Leave out the images and return all the data word for word.

Data below:
== Segment start ==

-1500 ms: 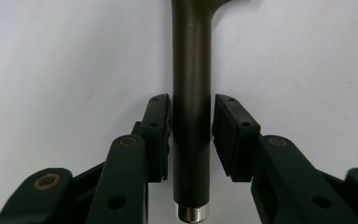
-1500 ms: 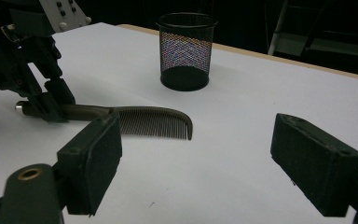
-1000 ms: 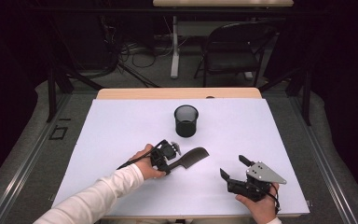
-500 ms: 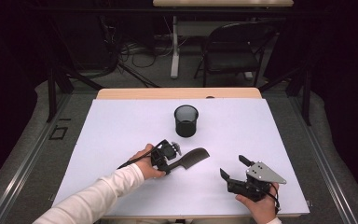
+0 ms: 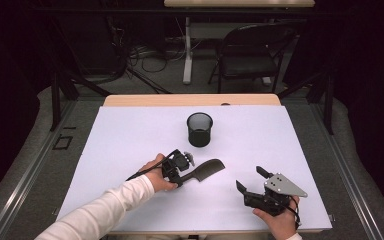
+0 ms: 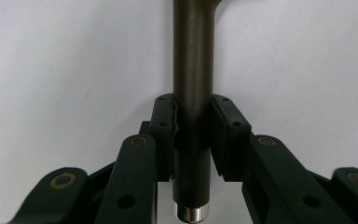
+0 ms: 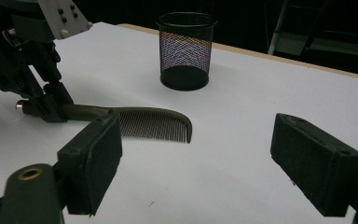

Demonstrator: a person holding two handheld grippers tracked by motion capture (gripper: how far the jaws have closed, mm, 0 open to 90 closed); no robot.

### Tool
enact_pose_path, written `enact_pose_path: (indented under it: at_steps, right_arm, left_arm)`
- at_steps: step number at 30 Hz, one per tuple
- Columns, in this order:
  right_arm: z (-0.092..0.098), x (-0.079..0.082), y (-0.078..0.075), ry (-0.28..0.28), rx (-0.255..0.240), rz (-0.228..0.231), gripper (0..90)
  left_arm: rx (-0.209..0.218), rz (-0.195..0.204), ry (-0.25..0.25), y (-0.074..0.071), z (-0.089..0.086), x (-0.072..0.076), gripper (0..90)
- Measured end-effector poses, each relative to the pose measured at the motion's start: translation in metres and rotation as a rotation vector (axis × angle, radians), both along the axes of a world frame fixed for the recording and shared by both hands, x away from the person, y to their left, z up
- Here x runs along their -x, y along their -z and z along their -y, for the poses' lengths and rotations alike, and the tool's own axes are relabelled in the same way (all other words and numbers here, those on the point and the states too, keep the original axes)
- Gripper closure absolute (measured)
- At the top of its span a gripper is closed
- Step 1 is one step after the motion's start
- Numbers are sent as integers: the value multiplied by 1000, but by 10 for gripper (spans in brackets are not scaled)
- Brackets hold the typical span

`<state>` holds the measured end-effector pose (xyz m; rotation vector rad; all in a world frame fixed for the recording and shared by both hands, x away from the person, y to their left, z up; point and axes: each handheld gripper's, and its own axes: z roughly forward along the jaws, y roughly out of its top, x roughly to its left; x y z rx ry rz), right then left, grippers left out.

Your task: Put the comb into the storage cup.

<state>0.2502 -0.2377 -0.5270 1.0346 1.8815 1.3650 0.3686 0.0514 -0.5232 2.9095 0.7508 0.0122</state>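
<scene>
Now, step: left gripper (image 5: pixel 184 172) has the comb (image 5: pixel 207 170) by its handle; judged next is a lift toward the cup (image 5: pixel 200 129).
Left fingers: closed tight on the comb handle, one pad (image 6: pixel 164 133) on each side of it, the metal-capped end poking out behind the grip.
Right fingers: right gripper (image 5: pixel 251 181) spread wide with nothing between them, resting low near the bench's (image 5: pixel 130 130) front edge, well apart from the comb.
Comb place: flat on the white bench, between the two grippers, near side of the cup and clear of it.
Comb axis: long axis runs roughly left to right in the high view, rising a little toward the far right.
Comb heading: handle toward the left hand, toothed end (image 7: pixel 156 126) toward the right and slightly away; teeth face the person's side.
Doing it well: keep the squeeze firm, since the handle is round and could roll; lift straight before swinging, then tip the comb upright over the cup's mouth, which looks narrow.
</scene>
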Motion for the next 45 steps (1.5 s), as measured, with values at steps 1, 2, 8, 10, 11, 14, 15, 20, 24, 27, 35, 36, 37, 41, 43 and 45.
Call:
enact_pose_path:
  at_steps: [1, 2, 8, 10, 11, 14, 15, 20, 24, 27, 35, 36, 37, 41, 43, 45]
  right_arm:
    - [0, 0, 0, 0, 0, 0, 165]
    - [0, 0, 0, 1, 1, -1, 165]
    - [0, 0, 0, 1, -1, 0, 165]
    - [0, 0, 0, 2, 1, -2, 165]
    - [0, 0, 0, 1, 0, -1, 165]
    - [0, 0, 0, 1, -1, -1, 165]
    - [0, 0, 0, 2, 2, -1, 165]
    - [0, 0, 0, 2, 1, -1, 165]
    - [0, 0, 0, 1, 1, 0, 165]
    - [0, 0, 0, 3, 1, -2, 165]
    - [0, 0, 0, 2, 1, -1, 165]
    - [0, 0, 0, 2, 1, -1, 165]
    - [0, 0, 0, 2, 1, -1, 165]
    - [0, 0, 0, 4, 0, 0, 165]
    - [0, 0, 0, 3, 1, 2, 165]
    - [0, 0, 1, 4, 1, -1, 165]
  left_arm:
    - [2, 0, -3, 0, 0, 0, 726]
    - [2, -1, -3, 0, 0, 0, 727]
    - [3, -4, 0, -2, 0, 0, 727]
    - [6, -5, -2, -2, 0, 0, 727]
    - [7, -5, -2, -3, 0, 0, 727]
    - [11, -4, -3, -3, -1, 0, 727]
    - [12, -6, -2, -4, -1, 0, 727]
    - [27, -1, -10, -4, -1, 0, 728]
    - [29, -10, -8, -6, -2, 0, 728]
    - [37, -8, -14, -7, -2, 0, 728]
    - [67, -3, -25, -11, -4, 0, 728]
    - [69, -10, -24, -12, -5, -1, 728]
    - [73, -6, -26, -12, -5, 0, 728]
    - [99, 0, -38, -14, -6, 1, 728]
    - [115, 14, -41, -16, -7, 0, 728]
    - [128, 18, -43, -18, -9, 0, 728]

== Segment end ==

Written answer:
-1500 ms: 
-1500 ms: 
-1000 ms: 
-500 ms: 
+0 ms: 
+0 ms: 
+0 ms: 

Demonstrator: a person holding two handheld grippers tracked by motion capture (gripper: how far the jaws have closed, mm, 0 open to 90 closed); no robot.

### Tool
enact_pose_path, written `enact_pose_path: (indented under it: at_steps, right_arm, left_arm)`
- at_steps: step number at 30 Hz, one per tuple
- Columns, in this order:
  right_arm: z (-0.092..0.098), x (-0.079..0.082), y (-0.078..0.075), ry (-0.28..0.28), rx (-0.255..0.240), rz (-0.228..0.231), gripper (0..90)
  left_arm: rx (-0.209..0.218), rz (-0.195..0.204), ry (-0.25..0.25), y (-0.074..0.071), z (-0.089..0.086), x (-0.072..0.076), gripper (0..90)
- Measured end-effector poses, each relative to the pose measured at the motion's start: translation in metres and rotation as a rotation vector (axis × angle, radians), both along the axes of a world frame fixed for the recording and shared by both hands, x away from the person, y to their left, z up
- Here x runs along their -x, y along their -z and z along their -y, for the poses' lengths and rotations alike, and the tool's own axes are relabelled in the same way (all other words and numbers here, those on the point and the states too, keep the original axes)
- Gripper closure absolute (measured)
- At the top of its span a gripper is closed
- Step 1 is one step after the motion's start
- Numbers are sent as integers: the value multiplied by 1000, but by 10 for gripper (spans in brackets are not scaled)
- Brackets hold the typical span

`<state>` holds the measured end-effector pose (xyz m; rotation vector rad; all in a world frame fixed for the recording and shared by both hands, x away from the person, y to their left, z up; point and axes: each handheld gripper's, and its own axes: z roughly forward along the jaws, y roughly out of its top, x roughly to its left; x y z rx ry rz), right then left, grippers left out.

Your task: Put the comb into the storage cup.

<state>0.2502 -0.2377 -0.5270 1.0346 1.8815 1.3650 0.3686 0.0514 -0.5232 2.9095 0.7508 0.0122</state>
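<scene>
Now, step: left gripper (image 5: pixel 184 172) has the comb (image 5: pixel 207 170) by its handle; judged next is a lift toward the cup (image 5: pixel 200 129).
Left fingers: closed tight on the comb handle, one pad (image 6: pixel 164 133) on each side of it, the metal-capped end poking out behind the grip.
Right fingers: right gripper (image 5: pixel 251 181) spread wide with nothing between them, resting low near the bench's (image 5: pixel 130 130) front edge, well apart from the comb.
Comb place: flat on the white bench, between the two grippers, near side of the cup and clear of it.
Comb axis: long axis runs roughly left to right in the high view, rising a little toward the far right.
Comb heading: handle toward the left hand, toothed end (image 7: pixel 156 126) toward the right and slightly away; teeth face the person's side.
Doing it well: keep the squeeze firm, since the handle is round and could roll; lift straight before swinging, then tip the comb upright over the cup's mouth, which looks narrow.
</scene>
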Motion for the next 45 steps (1.5 s), as measured, with values at steps 1, 2, 8, 10, 11, 14, 15, 20, 24, 27, 35, 36, 37, 41, 43 and 45.
Call:
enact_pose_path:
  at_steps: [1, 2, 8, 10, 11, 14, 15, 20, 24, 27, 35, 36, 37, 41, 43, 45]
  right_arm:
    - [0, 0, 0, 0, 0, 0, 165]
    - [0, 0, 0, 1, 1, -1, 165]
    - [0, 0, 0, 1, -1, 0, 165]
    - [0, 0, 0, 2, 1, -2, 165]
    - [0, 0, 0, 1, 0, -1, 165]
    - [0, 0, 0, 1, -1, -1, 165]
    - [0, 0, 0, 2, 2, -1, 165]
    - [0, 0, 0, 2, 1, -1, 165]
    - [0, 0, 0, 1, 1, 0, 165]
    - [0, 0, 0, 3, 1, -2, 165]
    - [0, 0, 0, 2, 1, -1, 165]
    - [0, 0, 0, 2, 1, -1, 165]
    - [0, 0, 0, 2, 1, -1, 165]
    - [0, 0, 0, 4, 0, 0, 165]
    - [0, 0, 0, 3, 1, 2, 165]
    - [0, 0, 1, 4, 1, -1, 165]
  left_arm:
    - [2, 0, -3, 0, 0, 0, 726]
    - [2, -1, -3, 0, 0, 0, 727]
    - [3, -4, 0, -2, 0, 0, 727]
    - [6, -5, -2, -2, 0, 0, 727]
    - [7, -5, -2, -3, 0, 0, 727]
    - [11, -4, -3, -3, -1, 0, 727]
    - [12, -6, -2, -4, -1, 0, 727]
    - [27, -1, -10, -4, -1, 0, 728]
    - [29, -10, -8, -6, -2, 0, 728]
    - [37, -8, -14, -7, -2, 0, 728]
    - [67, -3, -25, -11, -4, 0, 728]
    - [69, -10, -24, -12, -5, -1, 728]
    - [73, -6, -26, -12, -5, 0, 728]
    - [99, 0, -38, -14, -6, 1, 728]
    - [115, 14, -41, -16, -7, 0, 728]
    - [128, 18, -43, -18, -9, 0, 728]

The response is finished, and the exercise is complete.